L’obiettivo è chiaro: ridurre strutturalmente il costo dell’energia per famiglie, imprese e industria europea, rafforzando al contempo sicurezza energetica, competitività industriale e transizione ecologica.
Per l’Associazione Elettrica Sarda (AES) questo provvedimento rappresenta un passaggio strategico fondamentale, perché riconosce ufficialmente il ruolo delle energie rinnovabili, dell’autoconsumo, dell’efficienza energetica e della partecipazione attiva dei consumatori nel nuovo mercato energetico europeo. La Commissione europea riconosce che gli elevati costi dell’energia stanno creando:
- perdita di competitività industriale;
- rischio di delocalizzazione delle imprese;
- aumento della povertà energetica;
- dipendenza geopolitica dai combustibili fossili.

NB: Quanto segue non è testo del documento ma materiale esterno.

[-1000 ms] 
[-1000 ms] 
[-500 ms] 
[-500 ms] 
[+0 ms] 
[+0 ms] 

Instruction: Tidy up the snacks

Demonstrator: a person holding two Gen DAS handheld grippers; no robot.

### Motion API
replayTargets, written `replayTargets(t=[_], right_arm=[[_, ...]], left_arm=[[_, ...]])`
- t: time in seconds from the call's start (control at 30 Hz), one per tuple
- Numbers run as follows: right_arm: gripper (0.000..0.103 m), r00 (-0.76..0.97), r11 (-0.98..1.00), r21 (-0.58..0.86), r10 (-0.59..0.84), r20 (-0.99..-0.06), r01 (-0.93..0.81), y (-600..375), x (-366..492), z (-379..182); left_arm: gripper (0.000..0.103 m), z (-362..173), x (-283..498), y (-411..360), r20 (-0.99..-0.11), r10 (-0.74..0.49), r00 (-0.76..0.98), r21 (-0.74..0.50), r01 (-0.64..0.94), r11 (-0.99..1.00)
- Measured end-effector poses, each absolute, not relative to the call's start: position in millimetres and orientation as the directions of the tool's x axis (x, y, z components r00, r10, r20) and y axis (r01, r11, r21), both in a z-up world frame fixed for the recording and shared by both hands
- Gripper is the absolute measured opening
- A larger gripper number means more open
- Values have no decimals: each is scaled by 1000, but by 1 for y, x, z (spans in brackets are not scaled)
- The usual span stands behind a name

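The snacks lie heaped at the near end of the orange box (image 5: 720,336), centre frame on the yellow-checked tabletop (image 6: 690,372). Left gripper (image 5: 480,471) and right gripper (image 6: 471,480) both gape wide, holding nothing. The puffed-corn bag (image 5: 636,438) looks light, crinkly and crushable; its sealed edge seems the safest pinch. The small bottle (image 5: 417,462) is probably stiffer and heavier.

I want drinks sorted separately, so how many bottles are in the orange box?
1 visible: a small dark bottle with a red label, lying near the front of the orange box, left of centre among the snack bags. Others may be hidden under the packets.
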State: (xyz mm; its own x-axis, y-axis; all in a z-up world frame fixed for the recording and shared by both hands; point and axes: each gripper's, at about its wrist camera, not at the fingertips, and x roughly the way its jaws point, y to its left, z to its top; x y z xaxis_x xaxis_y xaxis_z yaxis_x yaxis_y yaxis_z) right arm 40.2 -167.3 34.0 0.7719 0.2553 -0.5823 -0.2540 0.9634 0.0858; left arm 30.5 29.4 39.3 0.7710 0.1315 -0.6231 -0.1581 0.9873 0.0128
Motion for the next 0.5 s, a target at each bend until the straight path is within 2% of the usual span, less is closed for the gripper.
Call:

Il documento evidenzia che oltre 46 milioni di europei vivono in condizioni di povertà energetica e che i prezzi elettrici industriali risultano ancora molto superiori rispetto al periodo precedente alla crisi energetica. L’UE afferma inoltre che la vera soluzione strutturale consiste nel:
- accelerare le energie rinnovabili;
- rafforzare le reti;
- aumentare l’elettrificazione;
- sviluppare flessibilità e accumuli;
- ridurre la dipendenza dal gas importato.